Without the pictures, repeat all of the data exactly as it appears below.

BEGIN MATERIAL PROVIDED

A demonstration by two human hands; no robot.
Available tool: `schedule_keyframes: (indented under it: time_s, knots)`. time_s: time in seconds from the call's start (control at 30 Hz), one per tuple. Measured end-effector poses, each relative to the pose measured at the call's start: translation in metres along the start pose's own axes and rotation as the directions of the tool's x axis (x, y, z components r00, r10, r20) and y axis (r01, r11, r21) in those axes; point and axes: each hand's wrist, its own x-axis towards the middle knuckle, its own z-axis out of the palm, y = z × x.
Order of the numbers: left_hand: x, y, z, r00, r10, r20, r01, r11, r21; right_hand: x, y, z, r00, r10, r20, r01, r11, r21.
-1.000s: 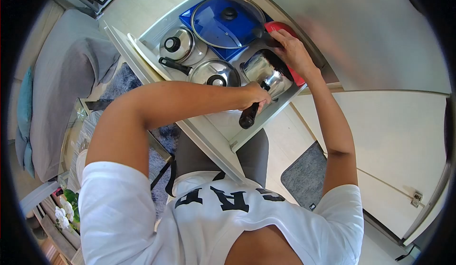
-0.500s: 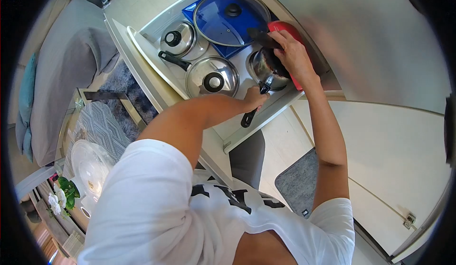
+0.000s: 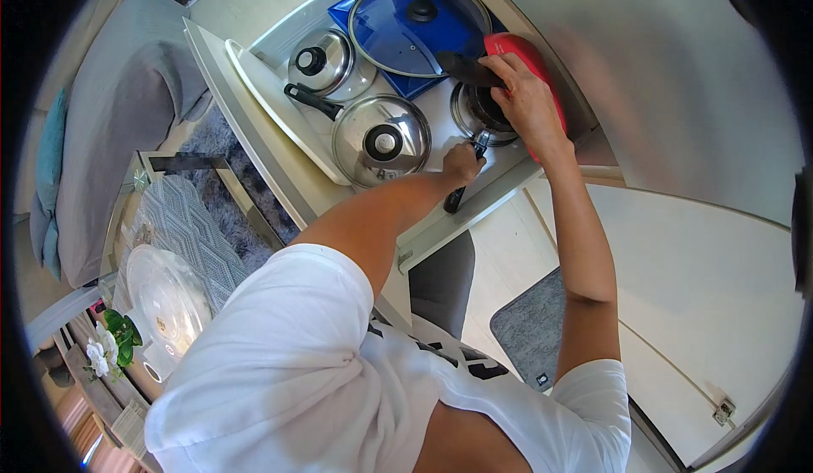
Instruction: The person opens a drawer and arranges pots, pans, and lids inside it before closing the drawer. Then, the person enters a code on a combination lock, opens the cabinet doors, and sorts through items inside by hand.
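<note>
In the head view, my left hand (image 3: 464, 162) is closed round the black handle of a small steel saucepan (image 3: 460, 117), which sits in the open drawer. My right hand (image 3: 529, 105) reaches over that pan, its fingers closed on a thick black handle (image 3: 467, 69). What this handle belongs to is mostly hidden under the hand. Against the drawer's right side lies a red object (image 3: 546, 71), partly covered by my right hand. A lidded steel pan (image 3: 406, 134) with a black handle is left of the saucepan.
The drawer (image 3: 292, 206) also holds a smaller steel lid (image 3: 332, 60), a large glass lid (image 3: 381, 28) on a blue box (image 3: 409, 86), and a white plate-like rim (image 3: 254, 92) along its left wall. White cabinet doors (image 3: 677, 244) stand at right.
My left hand has shifted slightly right and up with the saucepan handle. The saucepan looks less tilted, with less of its side showing. My right hand stays on the black handle.
</note>
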Motion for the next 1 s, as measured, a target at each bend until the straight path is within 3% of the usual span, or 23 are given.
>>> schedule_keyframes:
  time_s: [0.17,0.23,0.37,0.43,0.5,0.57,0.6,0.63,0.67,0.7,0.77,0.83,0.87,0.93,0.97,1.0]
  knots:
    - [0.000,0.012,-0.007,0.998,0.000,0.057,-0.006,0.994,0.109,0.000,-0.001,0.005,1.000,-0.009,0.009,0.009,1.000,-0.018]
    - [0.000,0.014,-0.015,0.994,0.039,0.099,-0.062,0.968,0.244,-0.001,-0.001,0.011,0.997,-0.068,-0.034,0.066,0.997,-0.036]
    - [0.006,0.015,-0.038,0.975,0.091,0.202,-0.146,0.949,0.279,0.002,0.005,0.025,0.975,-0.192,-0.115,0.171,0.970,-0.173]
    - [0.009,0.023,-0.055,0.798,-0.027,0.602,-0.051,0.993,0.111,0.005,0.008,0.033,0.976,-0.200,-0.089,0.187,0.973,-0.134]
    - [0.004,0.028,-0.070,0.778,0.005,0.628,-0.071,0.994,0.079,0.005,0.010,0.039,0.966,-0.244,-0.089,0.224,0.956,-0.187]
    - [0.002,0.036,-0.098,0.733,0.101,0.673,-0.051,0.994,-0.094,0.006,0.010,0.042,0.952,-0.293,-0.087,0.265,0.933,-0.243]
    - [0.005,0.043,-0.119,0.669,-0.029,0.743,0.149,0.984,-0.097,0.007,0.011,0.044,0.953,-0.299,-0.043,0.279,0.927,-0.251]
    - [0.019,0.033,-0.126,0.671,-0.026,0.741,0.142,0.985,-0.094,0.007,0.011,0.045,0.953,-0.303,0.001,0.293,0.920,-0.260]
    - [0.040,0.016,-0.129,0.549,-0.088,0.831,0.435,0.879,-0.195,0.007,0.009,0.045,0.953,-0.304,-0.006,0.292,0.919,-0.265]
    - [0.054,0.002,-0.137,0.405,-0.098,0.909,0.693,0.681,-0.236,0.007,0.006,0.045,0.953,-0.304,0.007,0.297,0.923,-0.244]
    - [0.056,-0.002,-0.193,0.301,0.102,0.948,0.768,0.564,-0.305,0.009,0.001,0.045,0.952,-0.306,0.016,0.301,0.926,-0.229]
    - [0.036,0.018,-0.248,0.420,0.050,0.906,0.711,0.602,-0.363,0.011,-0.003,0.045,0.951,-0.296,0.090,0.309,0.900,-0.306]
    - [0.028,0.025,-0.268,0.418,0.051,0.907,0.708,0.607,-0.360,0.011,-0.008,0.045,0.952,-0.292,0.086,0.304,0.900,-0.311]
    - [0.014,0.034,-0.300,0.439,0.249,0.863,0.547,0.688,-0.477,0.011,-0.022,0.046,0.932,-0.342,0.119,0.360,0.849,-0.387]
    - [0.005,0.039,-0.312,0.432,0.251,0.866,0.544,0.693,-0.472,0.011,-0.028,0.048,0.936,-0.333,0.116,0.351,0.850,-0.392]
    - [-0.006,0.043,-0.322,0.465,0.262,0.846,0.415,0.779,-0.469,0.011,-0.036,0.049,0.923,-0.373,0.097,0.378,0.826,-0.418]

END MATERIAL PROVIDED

- COMPLETED TASK
A demonstration by two human hands; no robot.
Available tool: `schedule_keyframes: (indented under it: time_s, knots)`. time_s: time in seconds from the call's start (control at 30 Hz), one per tuple. Measured end-effector poses, each relative to the pose measured at the call's start: translation in metres along the start pose's own axes and rotation as the directions of the tool's x axis (x, y, z components r00, r10, r20) and y axis (r01, r11, r21) in those axes; point and axes: each hand's wrist, its own x-axis towards the middle knuckle, its own z-axis out of the palm, y = z × x.
Order of the numbers: left_hand: x, y, z, r00, r10, r20, r01, r11, r21; right_hand: x, y, z, r00, r10, r20, r01, r11, r21.
-1.000s: 
-0.500s: 
+0.000s: 
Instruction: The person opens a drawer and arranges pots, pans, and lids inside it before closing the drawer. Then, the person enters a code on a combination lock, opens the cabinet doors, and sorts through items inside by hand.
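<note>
In the head view, my left hand (image 3: 464, 162) is closed round the black handle of a small steel saucepan (image 3: 460, 117), which sits in the open drawer. My right hand (image 3: 529, 105) reaches over that pan, its fingers closed on a thick black handle (image 3: 467, 69). What this handle belongs to is mostly hidden under the hand. Against the drawer's right side lies a red object (image 3: 546, 71), partly covered by my right hand. A lidded steel pan (image 3: 406, 134) with a black handle is left of the saucepan.
The drawer (image 3: 292, 206) also holds a smaller steel lid (image 3: 332, 60), a large glass lid (image 3: 381, 28) on a blue box (image 3: 409, 86), and a white plate-like rim (image 3: 254, 92) along its left wall. White cabinet doors (image 3: 677, 244) stand at right.
My left hand has shifted slightly right and up with the saucepan handle. The saucepan looks less tilted, with less of its side showing. My right hand stays on the black handle.
</note>
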Motion for the next 1 s, as measured, a target at each bend until the straight path is within 3% of the usual span, or 23 are given.
>>> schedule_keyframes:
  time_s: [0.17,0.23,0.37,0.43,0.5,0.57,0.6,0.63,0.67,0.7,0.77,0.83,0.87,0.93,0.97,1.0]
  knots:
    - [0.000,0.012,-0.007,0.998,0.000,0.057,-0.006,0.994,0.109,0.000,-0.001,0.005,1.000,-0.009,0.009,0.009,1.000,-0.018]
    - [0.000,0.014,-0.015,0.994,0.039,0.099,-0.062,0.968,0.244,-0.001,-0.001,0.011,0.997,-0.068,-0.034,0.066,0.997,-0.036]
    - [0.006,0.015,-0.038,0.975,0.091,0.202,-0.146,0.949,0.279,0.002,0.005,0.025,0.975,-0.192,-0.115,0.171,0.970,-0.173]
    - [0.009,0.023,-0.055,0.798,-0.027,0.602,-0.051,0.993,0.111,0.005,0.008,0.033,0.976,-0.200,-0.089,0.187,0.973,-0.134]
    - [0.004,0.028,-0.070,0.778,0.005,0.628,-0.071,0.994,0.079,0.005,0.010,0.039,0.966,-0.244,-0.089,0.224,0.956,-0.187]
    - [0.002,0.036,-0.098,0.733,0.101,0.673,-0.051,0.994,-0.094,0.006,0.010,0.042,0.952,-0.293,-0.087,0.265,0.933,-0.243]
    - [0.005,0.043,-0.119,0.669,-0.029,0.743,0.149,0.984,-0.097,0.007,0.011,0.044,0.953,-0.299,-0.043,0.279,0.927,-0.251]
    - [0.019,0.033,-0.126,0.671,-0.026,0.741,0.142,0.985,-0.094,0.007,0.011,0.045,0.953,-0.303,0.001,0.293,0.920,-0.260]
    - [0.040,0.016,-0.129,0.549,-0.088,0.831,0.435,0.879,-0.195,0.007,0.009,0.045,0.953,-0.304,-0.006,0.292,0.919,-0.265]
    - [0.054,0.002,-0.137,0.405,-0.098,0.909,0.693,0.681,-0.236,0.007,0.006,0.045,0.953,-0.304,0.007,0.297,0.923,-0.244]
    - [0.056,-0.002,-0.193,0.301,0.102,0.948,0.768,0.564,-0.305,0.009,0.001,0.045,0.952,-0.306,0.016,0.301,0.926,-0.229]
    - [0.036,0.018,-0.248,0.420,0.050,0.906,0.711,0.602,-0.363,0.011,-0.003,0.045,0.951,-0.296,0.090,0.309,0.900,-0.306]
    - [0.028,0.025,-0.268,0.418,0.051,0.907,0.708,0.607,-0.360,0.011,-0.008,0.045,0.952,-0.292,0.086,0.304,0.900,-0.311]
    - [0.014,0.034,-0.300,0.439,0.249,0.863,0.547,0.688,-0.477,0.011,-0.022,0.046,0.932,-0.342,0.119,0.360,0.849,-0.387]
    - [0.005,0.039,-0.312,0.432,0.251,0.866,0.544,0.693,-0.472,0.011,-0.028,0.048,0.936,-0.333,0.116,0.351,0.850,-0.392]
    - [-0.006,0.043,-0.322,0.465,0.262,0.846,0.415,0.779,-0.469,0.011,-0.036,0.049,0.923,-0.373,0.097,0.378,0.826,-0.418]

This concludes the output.